Еще работами датского ученого Ниропа и французского – Граммона было доказано отсутствие в языке звукового символизма, т. е. непосредственной связи между смыслом слова и его звучанием. В языке понятия близкие часто имеют совершенно различный звуковой состав и, наоборот, слова с различным смыслом звучат близко или даже одинаково (коса Коломбины и коса смерти, voler – летать и воровать, pecher – удить рыбу, грешить и т. п. ad infinitum). В то же время из тысячи примеров, доставляемых вариантами стихотворений, из сотен сообщений самих поэтов мы узнаем о величайшем внимании и сознательнейшей работе их именно над звуковой формой речи и зачастую преимущественно пред стороной первично значащей. Лев Якубинский своею работой «О расподоблении плавных в стихотворном языке» дал очень любопытный подход к этому вопросу. Как известно, закон расподобления плавных, существующий в прозаической речи, выражается в том, что, если в слове встречаются два одинаковых плавных, два «р» или два «л», то один из этих звуков расподобляется (т. е. одно из пары «р» заменяется чрез «л» и обратно). Так из литературного (заемного для русских) «коридор» получалось простонародное «калидор» или современное «верблюд» из древнецерковнославянского «велблют». Это расподобление объясняется общею тенденцией прозаического разговорного языка создавать с помощью естественного отбора наиболее экономические формы речи, так как стечение одинаковых звуков (учтенное скороговорками – экзаменами на речистость) затрудняет произносительную сторону речи.

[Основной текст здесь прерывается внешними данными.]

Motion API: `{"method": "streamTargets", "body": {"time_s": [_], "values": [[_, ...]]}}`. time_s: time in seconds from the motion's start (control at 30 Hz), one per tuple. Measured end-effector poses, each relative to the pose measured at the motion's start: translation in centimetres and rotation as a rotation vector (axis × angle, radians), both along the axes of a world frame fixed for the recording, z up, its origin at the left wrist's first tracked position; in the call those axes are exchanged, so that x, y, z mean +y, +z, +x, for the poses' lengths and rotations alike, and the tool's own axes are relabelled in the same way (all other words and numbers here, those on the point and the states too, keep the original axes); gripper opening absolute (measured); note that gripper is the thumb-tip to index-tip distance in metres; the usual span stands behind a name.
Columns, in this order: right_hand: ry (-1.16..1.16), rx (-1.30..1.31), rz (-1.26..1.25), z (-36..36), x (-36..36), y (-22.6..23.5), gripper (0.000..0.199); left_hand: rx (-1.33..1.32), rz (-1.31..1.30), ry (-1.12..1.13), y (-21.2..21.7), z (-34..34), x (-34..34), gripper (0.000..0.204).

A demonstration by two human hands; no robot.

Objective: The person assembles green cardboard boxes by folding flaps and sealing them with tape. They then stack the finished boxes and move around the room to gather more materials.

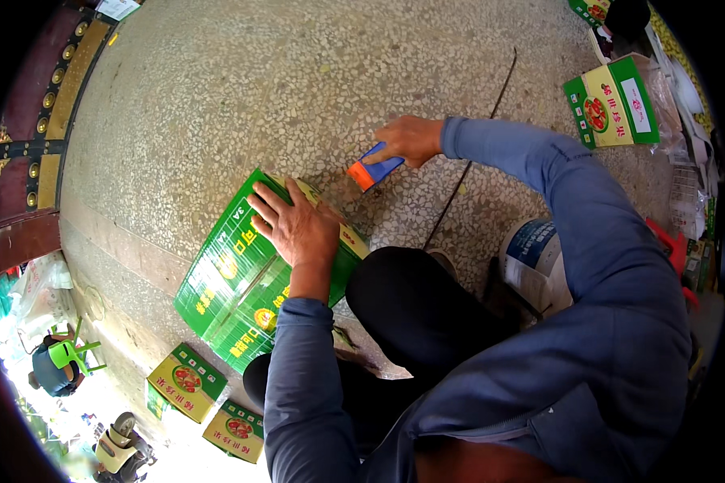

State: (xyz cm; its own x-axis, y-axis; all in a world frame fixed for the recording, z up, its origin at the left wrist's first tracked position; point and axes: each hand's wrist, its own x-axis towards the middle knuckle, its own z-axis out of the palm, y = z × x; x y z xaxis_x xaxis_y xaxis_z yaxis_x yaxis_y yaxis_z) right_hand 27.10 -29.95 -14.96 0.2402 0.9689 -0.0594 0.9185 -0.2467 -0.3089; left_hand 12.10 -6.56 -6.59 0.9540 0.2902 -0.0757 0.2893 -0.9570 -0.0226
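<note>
A green cardboard carton [238,278] with yellow print and a pale band across its top stands tilted before my knees. My left hand [302,229] lies on its upper side, the fingers stretched flat and slightly apart. Beyond the carton's far right corner, my right hand [411,141] grips a small blue-and-orange hand tool [376,167]. Its orange end points down and left, near the stone-chip floor [258,97]. The palm side of my right hand is hidden, and the tool's exact kind is unclear.
A white bucket [532,253] with a blue label stands beside my right leg. Green-and-yellow cartons stand at the far right [608,105] and lower left [187,382]. A studded door [48,97] borders the left. At lower left are a person near a green chair [74,354] and a scooter [121,447].
</note>
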Motion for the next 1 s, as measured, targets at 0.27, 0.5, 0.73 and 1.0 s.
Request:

Совершенно противоположную тенденцию мы видим в языке поэтическом; чуждый закону расподобления, он имеет, напротив, тенденцию создавать стечение одинаковых звуков. Частным случаем такого стечения является аллитерация. Отсюда же звуки не расподобляются и в словах, переживаемых как поэтические даже прозой; таковы собств. имена с деспотизмом их статичности; например, имя Фалалей, сохранившее оба «л». Тот же обратный расподоблению момент стечения в стихотворном языке одинаковых звуков наблюдал Лев Якубинский, изучая варианты Лермонтова, изобличающие вкус к ассимиляции. Обычно оказывалось, что в результате изменений окончательная редакция стихотворения являла очевидно большее звуковое единообразие, чем первоначальный вариант.
189
Ввиду особой сложности и деликатности вопроса должно предложить учету читателя, что тупиком является не проблема в себе, но ее, по мнению автора, неправомерная у Потебни постановка. Различение «что?» от «как?» в той же мере необходимо науке (правоспособно методологически), в какой переживанию (потреблению) искусства нужна, наоборот, воля к их неразличимости, – эмоционально точнее, – как безразличие к возможности их различить. Что же до концепций, отметаемою является пара: что? – содержание, как? – форма; утверждаемою же – что? – форма, как? – материал. Замена, разумеется, порядка не только терминологического, тем более что сама дифференциация у нас ощущается, что ли, как отдистиллирование. Равным образом, аналитически продвинут вперед (вглубь?) и ныне живой взгляд на искусство как «особую форму мышления», для современника означающий проблему особой категории сознания (H. Kohen). – Прим. ред.